Old World or New World?
I feel the Old World will soon become a New World of sorts as climate change progresses, why choose when it’ll all change soon. Too bleak?
What is your pet hate when it comes to wine service in other restaurants?
Making things up, or assuming.
Who is your favourite producer right now?
I’m loving Pablo Fallabrinos wines from Uruguay, he’s a total badass. A stoner, surfer, anarchist type winemaker who wants to make a change, he’s as sceptical as I am and hasn’t much faith in organics and biodynamics. His stand in winemaking is with no-till and no use of copper in farming. I love everything he stands for, and how anti-marketing he is. His wines reflect this, they drink phenomenally and are pretty rugged and raw representations of what he’s all about.

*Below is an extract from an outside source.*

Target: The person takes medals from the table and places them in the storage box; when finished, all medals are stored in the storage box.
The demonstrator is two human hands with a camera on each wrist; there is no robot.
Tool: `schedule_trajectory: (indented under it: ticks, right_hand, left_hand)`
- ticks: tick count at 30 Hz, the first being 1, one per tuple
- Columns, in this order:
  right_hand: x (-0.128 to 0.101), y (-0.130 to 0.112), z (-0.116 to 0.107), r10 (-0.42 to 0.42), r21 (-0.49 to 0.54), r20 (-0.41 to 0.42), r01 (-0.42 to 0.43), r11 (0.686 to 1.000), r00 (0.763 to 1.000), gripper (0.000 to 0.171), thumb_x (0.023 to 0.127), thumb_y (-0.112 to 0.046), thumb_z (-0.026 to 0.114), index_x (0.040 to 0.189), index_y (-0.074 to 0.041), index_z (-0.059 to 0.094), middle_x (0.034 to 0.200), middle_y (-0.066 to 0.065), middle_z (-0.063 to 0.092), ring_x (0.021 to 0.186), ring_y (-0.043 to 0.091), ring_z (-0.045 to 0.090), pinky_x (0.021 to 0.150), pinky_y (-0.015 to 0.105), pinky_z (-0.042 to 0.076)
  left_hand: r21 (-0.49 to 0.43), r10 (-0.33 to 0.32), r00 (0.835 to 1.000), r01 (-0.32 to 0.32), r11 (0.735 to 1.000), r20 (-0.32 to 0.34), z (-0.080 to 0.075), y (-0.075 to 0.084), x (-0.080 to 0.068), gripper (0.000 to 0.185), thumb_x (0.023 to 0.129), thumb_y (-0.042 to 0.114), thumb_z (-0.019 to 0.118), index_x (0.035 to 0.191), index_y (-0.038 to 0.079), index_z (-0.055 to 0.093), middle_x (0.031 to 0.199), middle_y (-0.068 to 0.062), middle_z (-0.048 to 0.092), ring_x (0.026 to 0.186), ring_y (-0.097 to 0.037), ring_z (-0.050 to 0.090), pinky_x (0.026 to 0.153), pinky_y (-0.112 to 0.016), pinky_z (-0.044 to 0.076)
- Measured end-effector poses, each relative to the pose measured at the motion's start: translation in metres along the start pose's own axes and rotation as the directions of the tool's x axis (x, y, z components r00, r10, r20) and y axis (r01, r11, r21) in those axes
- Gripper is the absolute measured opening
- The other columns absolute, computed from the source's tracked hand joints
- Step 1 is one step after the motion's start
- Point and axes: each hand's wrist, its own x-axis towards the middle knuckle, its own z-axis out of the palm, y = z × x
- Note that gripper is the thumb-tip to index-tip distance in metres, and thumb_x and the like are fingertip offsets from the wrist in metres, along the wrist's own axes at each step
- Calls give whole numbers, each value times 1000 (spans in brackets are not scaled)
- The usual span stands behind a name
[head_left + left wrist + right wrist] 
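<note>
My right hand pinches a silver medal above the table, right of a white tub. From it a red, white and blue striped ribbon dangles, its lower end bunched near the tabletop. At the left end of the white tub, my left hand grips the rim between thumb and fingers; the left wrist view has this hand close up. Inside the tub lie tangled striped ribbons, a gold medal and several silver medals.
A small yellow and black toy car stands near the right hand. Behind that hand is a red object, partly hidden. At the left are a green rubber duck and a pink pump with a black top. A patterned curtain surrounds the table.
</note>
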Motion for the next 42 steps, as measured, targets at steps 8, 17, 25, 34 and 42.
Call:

As a founder, what question do you most get asked by customers?
“Do you get to travel the world tasting wine?” I wish. There’s a perception about hospitality, from outside of hospitality, that it’s a pretty glamorous thing to own a bar or restaurant. As an independent founder of two bars, soon to be three, I can say wholeheartedly it’s far from glamorous. Most weeks there’s a toilet or sink to fix, imports to chase, stock to move, and a plethora of issues from all aspects of running a business to remedy.
Which wine producing region or country is underrated at the moment?
Eastern Europe is absolutely smashing it now – Poland, Czech Republic, Slovakia and the likes are all producing insanely expressive, unique and precise wines, especially when it comes to low-intervention styles. Climate change, like in the UK, is working in their favour when it comes to viticulture. Plus, politically they’re all much freer to produce more creative styles of wine, with exporting power to the West, something that wasn’t so easy not so long ago.
It’s your last meal and you can have a bottle of any wine in the world. What is it and why?
I’d have the wine our friend and bookkeeper Riccardo makes from his shed in Puglia. I’ve lived with Ricky for more than 13 years across many shared households in London, he’s always stockpiled some for the house, and we’ve all come to love it. It’s pretty “bretty”, and very out there, but light and fruit forward with sometimes rip-roaring tannins depending on the batch he’s made. The wine brings fond memories, and now that we no longer live together, I hope will still be enjoyed in time to come and more magnificent memories formed. If there’s a wine to go out on, it’s definitely this plonk.